Ooh. Here’s a bit of a backdown. Skeptics must be getting to The Guardian. Smile.

Mocking skeptics and calling them deniers has somehow failed to win them over, so the Guardian is trying a slightly new tack. This time they pretend to be balanced, and post up a list of “Myths to explode” from both sides of the debate. But don’t bring the ear-muffs, or the ambulances — these bombs are pussy-foot puff balls. The air-drops on alarmist camps are so convoluted they manage to support The Big Fear Campaign even as they try (gently-bentley!) to reign in a few excesses of the believers — don’t mention human extinction, and do remember the world has been hotter before, right? On skeptical “myths”, nothing has changed but at least they’ve stopped the namecalling (Bravo!). But it’s hard for author  — she even serves up a new myth to try to squash an old one. The rate of global warming is apparently “unprecedented”, as in one-degree-in-a-century has never ever happened before, not once. How likely is that we could know the rate of global temperature swings to a tenth of a degree back in the days of dinosaurs and at continuous unbroken resolution of 100 year intervals?

The headline “Climate change: the big myths that need to be exploded” is the usual hyperbolic fluff. Nothing even pops, let alone goes bang. Five myths here are overdone alarmist claims, and three are skeptical talking points.

It’s good to see The Guardian say that “it’s Hotter than Ever” is a myth. So will they stop using “hotter than ever” headlines? Probably not. At no point do they admit that skeptics were right all along, or that The Guardian itself is happy to leave its reader with a “hotter than ever” message. How about some intellectual honesty, anyone? Instead, on this first myth, Hannah Devlin quietly sweeps the Guardian’s own history under the rug, and shifts the goals. “Hotter than ever” is wrong. Oh yessity, but really, that never mattered, and what matters is the rate of warming. Digging their hole deeper, she goes on to interview a professor who swears the rate now is “unprecedented”, as if we could measure the decadal rates of warming 50 million years ago. Good luck with that one. We’ll just quote Phil Jones — the current rate of warming is the same as in the 1870s when CO2 was perfect.

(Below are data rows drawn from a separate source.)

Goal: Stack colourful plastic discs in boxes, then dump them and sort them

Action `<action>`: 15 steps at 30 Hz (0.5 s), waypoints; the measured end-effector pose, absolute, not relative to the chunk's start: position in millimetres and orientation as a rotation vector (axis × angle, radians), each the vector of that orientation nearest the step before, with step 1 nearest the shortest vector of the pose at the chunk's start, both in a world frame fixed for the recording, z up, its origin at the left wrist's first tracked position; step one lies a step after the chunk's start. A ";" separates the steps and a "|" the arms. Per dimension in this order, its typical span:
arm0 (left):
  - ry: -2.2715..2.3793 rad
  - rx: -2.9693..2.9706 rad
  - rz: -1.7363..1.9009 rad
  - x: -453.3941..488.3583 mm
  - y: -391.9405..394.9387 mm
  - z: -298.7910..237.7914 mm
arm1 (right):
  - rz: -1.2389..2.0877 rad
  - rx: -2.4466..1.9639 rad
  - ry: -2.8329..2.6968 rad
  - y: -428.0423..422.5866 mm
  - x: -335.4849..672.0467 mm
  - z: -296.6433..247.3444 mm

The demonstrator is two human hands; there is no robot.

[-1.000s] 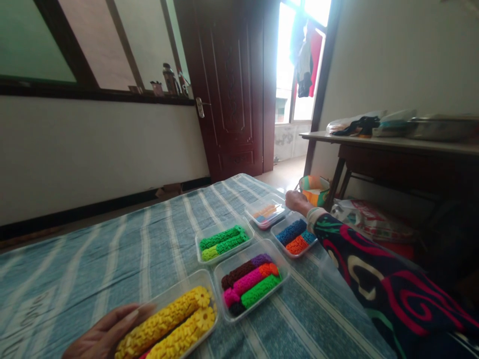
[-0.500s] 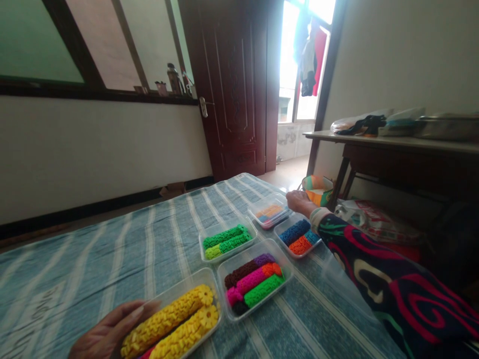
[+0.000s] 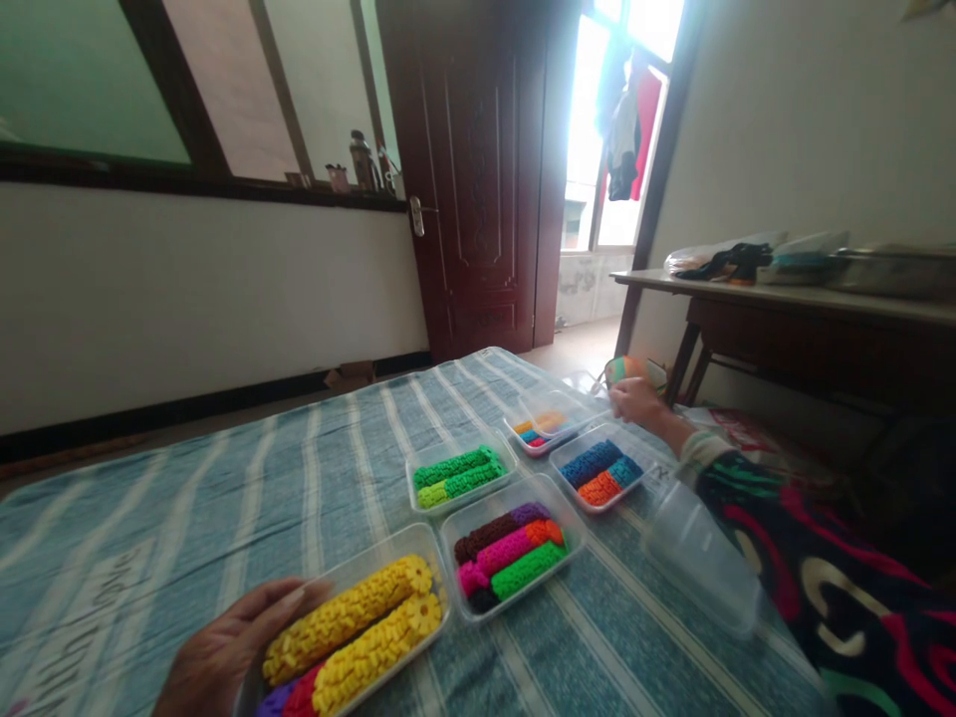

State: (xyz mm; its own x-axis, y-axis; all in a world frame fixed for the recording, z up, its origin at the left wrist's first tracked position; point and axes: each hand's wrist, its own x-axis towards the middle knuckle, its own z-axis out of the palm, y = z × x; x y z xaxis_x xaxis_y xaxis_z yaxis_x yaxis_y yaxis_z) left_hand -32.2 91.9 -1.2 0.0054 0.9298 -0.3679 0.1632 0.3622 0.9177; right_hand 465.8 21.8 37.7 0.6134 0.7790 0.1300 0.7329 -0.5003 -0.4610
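Note:
My left hand [image 3: 224,657] lies at the bottom left, fingers stretched along the side of a clear tray [image 3: 429,543] of yellow toothed pieces [image 3: 351,622]. My right hand [image 3: 638,400] reaches far across the striped cloth. Its fingers are curled, and what they hold is hidden. It hovers by the far corner of the tray of blue and orange pieces [image 3: 597,473], just right of the farthest tray [image 3: 549,418] of mixed pieces. Between the hands sit a tray of green pieces [image 3: 459,473] and a tray of mixed-colour rolls [image 3: 508,548].
An empty clear tray [image 3: 698,558] lies under my right forearm. A dark wooden table [image 3: 807,299] with items on top stands at the right. A colourful basket [image 3: 631,366] sits on the floor behind my right hand, and a brown door [image 3: 485,199] is beyond the bed.
My right hand has drawn right, from the farthest tray's edge to the blue tray's far corner. My left hand stays on the yellow tray. The view has shifted slightly.

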 end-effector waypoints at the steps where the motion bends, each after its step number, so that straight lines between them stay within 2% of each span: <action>1: 1.408 1.005 0.790 -32.2 90.7 0.6 | 0.117 -2.331 -1.181 5.3 467.5 37.0; 6: 1.318 1.018 0.854 -31.1 84.4 2.2 | 0.187 -2.145 -1.233 -87.2 485.7 18.1; 12: 1.280 1.119 0.883 -31.4 83.0 3.0 | 0.319 -2.153 -1.225 -167.7 512.5 -28.6; 13: 1.271 1.130 0.891 -31.6 83.0 2.8 | 0.292 -2.161 -1.272 -174.8 515.1 -35.7; 15: 1.247 1.145 0.893 -32.6 83.5 0.9 | 0.020 -2.165 -1.325 -184.3 518.7 -46.8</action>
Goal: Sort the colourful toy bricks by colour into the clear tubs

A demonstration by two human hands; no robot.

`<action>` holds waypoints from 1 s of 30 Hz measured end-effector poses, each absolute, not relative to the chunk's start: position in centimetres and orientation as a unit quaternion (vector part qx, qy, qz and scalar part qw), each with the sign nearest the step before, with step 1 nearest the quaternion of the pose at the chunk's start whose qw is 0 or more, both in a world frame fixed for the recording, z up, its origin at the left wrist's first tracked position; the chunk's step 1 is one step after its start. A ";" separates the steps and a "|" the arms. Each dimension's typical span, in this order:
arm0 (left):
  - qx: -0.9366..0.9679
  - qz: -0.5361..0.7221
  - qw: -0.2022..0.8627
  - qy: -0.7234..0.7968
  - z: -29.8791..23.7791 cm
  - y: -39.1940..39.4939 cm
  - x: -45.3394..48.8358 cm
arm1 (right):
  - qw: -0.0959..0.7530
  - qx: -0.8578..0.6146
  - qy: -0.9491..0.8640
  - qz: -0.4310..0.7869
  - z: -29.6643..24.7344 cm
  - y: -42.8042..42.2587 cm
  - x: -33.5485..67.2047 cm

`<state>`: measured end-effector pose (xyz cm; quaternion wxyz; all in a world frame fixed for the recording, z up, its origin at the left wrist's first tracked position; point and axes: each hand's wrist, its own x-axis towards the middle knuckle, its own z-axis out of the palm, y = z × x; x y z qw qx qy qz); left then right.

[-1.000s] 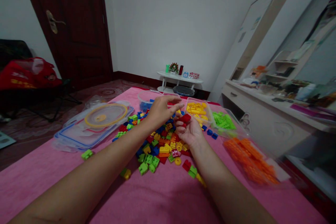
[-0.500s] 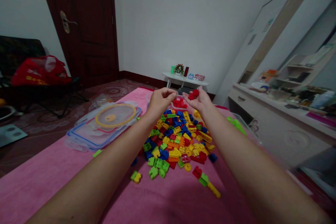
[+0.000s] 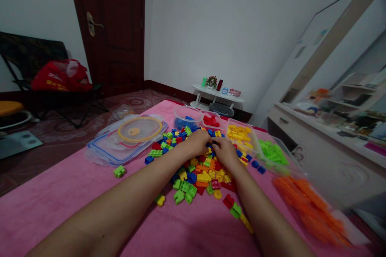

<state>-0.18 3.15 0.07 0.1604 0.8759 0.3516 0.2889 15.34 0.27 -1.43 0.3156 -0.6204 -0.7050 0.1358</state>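
Observation:
My left hand (image 3: pixel 199 143) and my right hand (image 3: pixel 225 151) are close together over a mixed pile of toy building bricks (image 3: pixel 203 176). The fingers of both curl down among the bricks, their tips partly hidden, so whatever they pinch cannot be made out. Just beyond them, a clear tub holds red bricks (image 3: pixel 211 121). To its left, blue bricks (image 3: pixel 184 123) lie in a round tub; yellow bricks (image 3: pixel 239 133) fill a box on the right. Near my right forearm lies a joined red, green and yellow piece (image 3: pixel 236 210).
Green bricks (image 3: pixel 273 151) and orange bricks (image 3: pixel 310 209) sit in containers along the right side. Stacked clear lids (image 3: pixel 129 136) lie at the left of the pink cloth (image 3: pixel 75 200). One green brick (image 3: pixel 120 171) is apart from the pile. A white dresser (image 3: pixel 325 140) stands at right.
Both hands have come down and nearer, from above the red bricks' tub to the pile. The red bricks in my open right palm are no longer there. The view has shifted, showing more containers.

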 end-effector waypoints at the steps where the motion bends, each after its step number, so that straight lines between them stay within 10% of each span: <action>1: 0.882 0.280 0.153 0.347 0.0 3.1 -0.1 | 0.280 -0.624 -0.726 0.070 -1.6 -0.2 15.5; 14: 0.889 0.236 0.078 0.384 2.4 2.2 -0.2 | 0.230 -0.681 -0.695 0.006 1.4 -1.9 19.6; 22: 0.782 0.222 0.373 0.447 3.3 1.9 -0.2 | 0.090 -0.705 -0.702 0.040 2.0 -3.1 18.7; 30: 0.890 0.008 0.043 0.454 4.8 0.4 -1.3 | 0.015 -0.704 -0.707 0.057 2.4 -3.7 18.1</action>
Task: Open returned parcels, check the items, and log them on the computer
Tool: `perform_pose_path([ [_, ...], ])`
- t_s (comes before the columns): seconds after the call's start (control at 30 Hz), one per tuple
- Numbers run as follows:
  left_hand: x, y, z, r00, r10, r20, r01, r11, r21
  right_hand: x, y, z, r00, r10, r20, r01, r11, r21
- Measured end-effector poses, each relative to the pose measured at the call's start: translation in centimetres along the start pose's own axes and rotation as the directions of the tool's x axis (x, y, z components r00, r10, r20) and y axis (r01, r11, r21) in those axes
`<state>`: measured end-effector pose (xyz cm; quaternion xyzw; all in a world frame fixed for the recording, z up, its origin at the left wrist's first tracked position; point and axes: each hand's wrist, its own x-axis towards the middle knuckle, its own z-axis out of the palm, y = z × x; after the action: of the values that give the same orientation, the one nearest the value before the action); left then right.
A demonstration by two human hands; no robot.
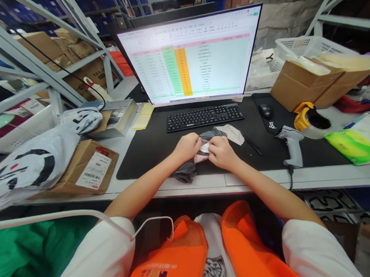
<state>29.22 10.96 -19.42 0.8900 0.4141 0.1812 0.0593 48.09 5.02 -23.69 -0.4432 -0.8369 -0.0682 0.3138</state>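
Note:
Both my hands meet at the middle of the black desk mat (154, 149), gripping a small dark grey plastic mailer bag (186, 171) with something pale and pinkish showing at its mouth. My left hand (187, 146) is closed on the bag's left side. My right hand (221, 153) is closed on its right side, fingers pinched at the opening. A light cloth-like piece (232, 133) lies just behind my hands, in front of the black keyboard (204, 116).
A monitor (191, 53) with a spreadsheet stands behind the keyboard. To the right are a mouse (265, 110), barcode scanner (290, 145), yellow tape dispenser (311, 118) and cardboard boxes (300, 84). To the left lie a labelled brown parcel (85, 171) and white printed mailers (37, 156).

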Motion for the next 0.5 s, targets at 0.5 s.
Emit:
perform_pose_path([
  [0.5,1.3,-1.2,-2.1,0.986,-0.068,-0.155,0.070,0.998,0.007,0.8,-0.3,-0.9,0.998,-0.014,0.063,0.007,0.994,0.105],
])
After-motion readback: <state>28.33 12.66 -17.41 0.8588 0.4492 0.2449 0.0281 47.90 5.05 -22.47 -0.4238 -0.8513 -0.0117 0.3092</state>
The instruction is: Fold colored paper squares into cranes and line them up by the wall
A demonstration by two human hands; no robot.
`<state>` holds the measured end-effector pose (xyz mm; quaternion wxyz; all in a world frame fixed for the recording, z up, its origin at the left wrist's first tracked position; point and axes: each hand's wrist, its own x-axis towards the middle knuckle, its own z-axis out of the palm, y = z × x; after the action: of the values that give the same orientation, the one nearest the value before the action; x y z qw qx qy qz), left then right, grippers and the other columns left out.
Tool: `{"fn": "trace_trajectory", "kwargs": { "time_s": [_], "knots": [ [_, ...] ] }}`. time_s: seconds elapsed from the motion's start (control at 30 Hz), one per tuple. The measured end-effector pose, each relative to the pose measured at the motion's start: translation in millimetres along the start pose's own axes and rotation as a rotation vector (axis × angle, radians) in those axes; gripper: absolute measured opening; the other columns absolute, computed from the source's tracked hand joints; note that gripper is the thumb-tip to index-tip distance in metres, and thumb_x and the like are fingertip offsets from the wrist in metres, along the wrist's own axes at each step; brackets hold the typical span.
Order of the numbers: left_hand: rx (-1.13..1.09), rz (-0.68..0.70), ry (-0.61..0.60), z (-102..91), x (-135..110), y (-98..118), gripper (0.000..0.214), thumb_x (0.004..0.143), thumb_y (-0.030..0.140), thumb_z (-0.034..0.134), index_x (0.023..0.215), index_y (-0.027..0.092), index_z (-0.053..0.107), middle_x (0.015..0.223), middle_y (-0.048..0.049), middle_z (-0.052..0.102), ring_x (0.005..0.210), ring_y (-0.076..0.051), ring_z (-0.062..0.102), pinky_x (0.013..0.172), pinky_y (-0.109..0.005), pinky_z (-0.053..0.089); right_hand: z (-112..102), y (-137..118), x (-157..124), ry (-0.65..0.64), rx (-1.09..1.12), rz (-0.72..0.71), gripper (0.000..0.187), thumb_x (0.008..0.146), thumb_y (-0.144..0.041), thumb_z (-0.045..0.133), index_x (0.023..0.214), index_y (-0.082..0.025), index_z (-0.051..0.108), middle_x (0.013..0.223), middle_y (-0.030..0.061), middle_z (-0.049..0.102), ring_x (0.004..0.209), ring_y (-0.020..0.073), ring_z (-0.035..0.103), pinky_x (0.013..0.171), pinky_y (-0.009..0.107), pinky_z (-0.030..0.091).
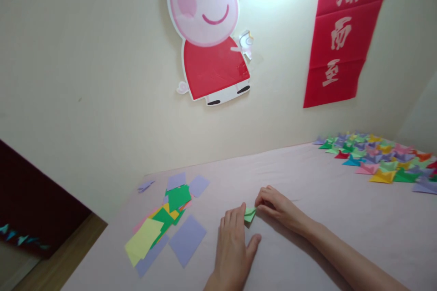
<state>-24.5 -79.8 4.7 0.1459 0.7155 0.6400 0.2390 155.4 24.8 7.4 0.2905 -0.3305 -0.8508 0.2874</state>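
A small piece of light green folded paper [249, 214] lies on the pale pink cloth between my two hands. My left hand [233, 241] rests flat over its left part, fingers stretched out and thumb apart. At its right corner, the thumb and fingers of my right hand [275, 204] are pinched together on the paper's edge. The part of the paper under my left fingers is hidden.
Loose sheets of coloured paper, among them a purple square [187, 241] and a yellow sheet [143, 238], lie to the left. Several rows of folded paper shapes [382, 176] stand at the back right. A wall with a pig cutout [215, 70] and a red banner [336, 49] rises behind.
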Motion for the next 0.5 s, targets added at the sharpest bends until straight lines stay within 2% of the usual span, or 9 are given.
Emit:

Devlin seems to believe that the Sun is nothing more than a  ball of light. To try to kill off the skeptical idea that the sun might have something to do with the weather on Earth she discusses solar irradiance like there is no other possible way the sun could influence our climate. Forget charged particles, magnetic fields, spectral changes, who cares? UV, IR, it’s all the same. If Devlin read skeptical blogs, she might have thought up some hard questions for Jo Haigh. But then she’d be a real journalist (and she wouldn’t fit in at The Guardian).

Take the article as a backhanded tacit acknowledgment that skeptics have some points that are not going to go away by simply denying them. On the plus side, this is a more mature article than the Guardian normally manages, there is no “denier” namecalling, though there is no honesty about how skeptics have been right over and over.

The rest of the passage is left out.